### Work instruction
Somewhere below is a line with "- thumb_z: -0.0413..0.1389" and, later, a line with "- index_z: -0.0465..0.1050"; repeat those two lines and all the lines between them, exactly as they are.

### The data
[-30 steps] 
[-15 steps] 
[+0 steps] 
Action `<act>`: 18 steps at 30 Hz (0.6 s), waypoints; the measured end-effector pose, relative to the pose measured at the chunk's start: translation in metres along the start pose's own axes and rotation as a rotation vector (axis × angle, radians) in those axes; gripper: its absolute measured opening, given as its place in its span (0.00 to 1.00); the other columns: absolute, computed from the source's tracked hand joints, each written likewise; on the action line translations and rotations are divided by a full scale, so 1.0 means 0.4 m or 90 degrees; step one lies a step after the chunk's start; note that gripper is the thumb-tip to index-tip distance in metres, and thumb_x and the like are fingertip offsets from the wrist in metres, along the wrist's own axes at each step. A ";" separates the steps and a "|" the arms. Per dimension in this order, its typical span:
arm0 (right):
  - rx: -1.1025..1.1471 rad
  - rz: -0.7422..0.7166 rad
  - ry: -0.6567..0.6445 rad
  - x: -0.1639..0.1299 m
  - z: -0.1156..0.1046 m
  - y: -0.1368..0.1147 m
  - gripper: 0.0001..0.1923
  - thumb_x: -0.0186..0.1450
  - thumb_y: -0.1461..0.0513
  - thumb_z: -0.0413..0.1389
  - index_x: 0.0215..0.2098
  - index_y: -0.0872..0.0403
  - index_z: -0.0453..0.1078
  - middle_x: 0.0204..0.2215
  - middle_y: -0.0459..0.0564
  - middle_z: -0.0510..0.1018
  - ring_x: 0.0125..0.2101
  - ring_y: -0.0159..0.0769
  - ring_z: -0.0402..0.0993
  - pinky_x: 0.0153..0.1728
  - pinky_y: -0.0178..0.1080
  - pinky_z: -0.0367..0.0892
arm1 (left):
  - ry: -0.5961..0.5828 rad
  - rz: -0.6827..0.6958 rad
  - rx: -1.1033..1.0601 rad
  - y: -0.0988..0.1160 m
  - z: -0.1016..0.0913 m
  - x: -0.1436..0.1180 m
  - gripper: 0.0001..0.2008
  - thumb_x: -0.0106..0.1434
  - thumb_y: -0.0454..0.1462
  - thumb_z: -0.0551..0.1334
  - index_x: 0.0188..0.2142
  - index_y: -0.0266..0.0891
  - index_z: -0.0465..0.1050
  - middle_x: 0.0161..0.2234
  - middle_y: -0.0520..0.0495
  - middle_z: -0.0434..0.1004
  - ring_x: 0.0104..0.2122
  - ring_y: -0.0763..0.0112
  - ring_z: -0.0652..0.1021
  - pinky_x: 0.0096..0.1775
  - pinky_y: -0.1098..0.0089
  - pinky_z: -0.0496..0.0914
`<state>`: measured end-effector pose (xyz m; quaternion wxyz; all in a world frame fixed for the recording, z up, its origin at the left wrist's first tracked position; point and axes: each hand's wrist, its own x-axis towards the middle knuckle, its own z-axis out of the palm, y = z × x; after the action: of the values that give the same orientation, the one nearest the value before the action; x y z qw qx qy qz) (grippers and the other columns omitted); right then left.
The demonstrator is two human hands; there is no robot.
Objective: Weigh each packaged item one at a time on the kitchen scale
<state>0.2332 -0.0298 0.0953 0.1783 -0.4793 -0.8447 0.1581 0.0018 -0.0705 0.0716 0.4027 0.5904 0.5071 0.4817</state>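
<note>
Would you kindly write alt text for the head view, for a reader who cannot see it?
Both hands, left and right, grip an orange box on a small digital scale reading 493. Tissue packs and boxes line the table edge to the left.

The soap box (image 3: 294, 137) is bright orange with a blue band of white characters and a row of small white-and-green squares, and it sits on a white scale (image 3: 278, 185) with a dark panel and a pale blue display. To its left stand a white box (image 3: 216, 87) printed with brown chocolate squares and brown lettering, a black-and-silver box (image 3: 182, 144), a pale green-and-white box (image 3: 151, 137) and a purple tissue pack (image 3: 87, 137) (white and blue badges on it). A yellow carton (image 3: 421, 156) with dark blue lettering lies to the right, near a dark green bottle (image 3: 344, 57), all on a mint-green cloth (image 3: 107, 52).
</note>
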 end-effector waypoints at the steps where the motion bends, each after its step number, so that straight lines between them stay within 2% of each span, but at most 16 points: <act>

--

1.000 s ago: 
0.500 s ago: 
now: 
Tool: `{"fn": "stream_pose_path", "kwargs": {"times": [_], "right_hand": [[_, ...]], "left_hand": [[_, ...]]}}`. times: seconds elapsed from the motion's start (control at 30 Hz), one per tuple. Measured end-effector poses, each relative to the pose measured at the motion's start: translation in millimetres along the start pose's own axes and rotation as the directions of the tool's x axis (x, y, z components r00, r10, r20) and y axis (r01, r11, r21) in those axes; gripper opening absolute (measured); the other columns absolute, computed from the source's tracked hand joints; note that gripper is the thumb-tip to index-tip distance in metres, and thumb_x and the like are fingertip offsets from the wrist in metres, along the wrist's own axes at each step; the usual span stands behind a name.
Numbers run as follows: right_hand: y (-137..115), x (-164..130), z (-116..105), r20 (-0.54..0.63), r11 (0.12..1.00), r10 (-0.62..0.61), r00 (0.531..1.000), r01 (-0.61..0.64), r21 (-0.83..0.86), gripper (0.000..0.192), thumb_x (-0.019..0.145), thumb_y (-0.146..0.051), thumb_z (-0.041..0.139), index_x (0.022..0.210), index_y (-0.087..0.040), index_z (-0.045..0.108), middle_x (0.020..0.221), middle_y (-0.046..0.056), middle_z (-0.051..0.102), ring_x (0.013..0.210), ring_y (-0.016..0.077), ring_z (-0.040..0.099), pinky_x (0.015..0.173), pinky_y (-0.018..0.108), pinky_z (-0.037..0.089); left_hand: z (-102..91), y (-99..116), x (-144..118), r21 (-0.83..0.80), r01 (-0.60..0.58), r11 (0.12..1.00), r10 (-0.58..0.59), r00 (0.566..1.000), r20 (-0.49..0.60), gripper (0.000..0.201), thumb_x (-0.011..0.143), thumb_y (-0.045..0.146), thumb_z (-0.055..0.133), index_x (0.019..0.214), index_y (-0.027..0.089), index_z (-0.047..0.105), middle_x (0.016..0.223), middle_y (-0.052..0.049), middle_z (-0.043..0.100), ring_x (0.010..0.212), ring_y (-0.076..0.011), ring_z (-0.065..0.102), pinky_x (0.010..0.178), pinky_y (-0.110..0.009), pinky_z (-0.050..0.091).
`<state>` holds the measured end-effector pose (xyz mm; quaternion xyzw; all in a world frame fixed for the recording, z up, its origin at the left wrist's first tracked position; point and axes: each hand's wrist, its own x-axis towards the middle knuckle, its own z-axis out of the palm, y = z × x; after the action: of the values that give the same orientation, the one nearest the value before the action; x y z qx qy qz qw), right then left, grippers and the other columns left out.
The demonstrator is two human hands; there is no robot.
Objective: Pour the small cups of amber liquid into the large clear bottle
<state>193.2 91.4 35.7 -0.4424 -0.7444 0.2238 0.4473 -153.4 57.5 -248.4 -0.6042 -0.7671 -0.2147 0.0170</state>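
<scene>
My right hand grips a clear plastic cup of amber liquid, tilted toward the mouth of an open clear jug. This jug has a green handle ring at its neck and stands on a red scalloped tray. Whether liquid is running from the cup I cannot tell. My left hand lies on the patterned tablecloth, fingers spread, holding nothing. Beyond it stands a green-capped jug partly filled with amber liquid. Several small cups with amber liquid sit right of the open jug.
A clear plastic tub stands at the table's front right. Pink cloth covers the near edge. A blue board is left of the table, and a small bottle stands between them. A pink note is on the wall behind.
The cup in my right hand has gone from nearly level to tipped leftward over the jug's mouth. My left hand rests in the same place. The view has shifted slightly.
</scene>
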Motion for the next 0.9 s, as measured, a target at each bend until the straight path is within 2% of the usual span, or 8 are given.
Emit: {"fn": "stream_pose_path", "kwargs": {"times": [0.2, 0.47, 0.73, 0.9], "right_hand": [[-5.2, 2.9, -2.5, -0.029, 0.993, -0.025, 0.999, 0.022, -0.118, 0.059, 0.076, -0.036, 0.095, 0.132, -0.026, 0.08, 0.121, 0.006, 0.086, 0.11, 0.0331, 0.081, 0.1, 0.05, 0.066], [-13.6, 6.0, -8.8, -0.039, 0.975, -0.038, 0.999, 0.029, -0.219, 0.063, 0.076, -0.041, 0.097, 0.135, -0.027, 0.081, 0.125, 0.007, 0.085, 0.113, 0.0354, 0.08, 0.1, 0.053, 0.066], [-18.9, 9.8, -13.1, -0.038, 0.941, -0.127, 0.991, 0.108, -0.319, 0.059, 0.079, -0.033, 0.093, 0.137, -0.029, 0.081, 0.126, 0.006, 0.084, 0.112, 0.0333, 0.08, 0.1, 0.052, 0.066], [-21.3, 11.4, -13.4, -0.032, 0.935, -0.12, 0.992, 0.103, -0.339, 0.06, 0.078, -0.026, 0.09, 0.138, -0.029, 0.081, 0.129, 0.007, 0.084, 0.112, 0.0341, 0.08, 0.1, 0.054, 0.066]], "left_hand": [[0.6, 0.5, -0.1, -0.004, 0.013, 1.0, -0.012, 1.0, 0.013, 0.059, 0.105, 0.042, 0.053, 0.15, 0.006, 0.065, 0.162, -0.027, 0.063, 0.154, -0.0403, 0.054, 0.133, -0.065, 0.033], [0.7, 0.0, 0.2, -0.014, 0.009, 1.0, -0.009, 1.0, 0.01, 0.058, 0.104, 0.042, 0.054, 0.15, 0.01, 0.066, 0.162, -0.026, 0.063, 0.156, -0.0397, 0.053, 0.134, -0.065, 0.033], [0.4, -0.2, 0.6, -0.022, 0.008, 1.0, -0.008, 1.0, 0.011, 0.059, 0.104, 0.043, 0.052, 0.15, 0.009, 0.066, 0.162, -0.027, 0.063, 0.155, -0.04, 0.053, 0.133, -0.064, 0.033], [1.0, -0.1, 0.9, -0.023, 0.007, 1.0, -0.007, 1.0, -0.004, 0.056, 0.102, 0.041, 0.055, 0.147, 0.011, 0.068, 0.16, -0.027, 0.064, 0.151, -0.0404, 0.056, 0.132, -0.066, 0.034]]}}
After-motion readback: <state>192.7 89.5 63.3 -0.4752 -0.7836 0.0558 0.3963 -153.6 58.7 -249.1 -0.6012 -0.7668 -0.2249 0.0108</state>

### Answer to the problem
  - thumb_z: -0.0413..0.1389
  - index_x: 0.0215..0.2098
  - index_y: -0.0872..0.0403
  - index_z: -0.0453..0.1078
  - middle_x: 0.0204..0.2215
  - middle_y: -0.0459..0.0564
  - middle_z: -0.0510..0.1018
  - ring_x: 0.0125..0.2101
  - ring_y: -0.0159..0.0769
  - ring_z: -0.0402..0.0993
  - pinky_x: 0.0153..0.1728
  - pinky_y: -0.0178..0.1080
  - pinky_z: -0.0367..0.0892
arm1 (left):
  - ry: -0.5961..0.5828 rad
  - rz: -0.6827..0.6958 rad
  - rx: -1.1033..1.0601 rad
  - y: -0.0988..0.1160 m
  - z: -0.1016..0.0913 m
  - x: -0.1436..0.1180 m
  - gripper: 0.0001..0.2008
  - thumb_x: -0.0106..0.1434
  - thumb_y: -0.0454..0.1462
  - thumb_z: -0.0551..0.1334
  - index_x: 0.0188..0.2142
  - index_y: -0.0266..0.0891
  - index_z: -0.0465..0.1050

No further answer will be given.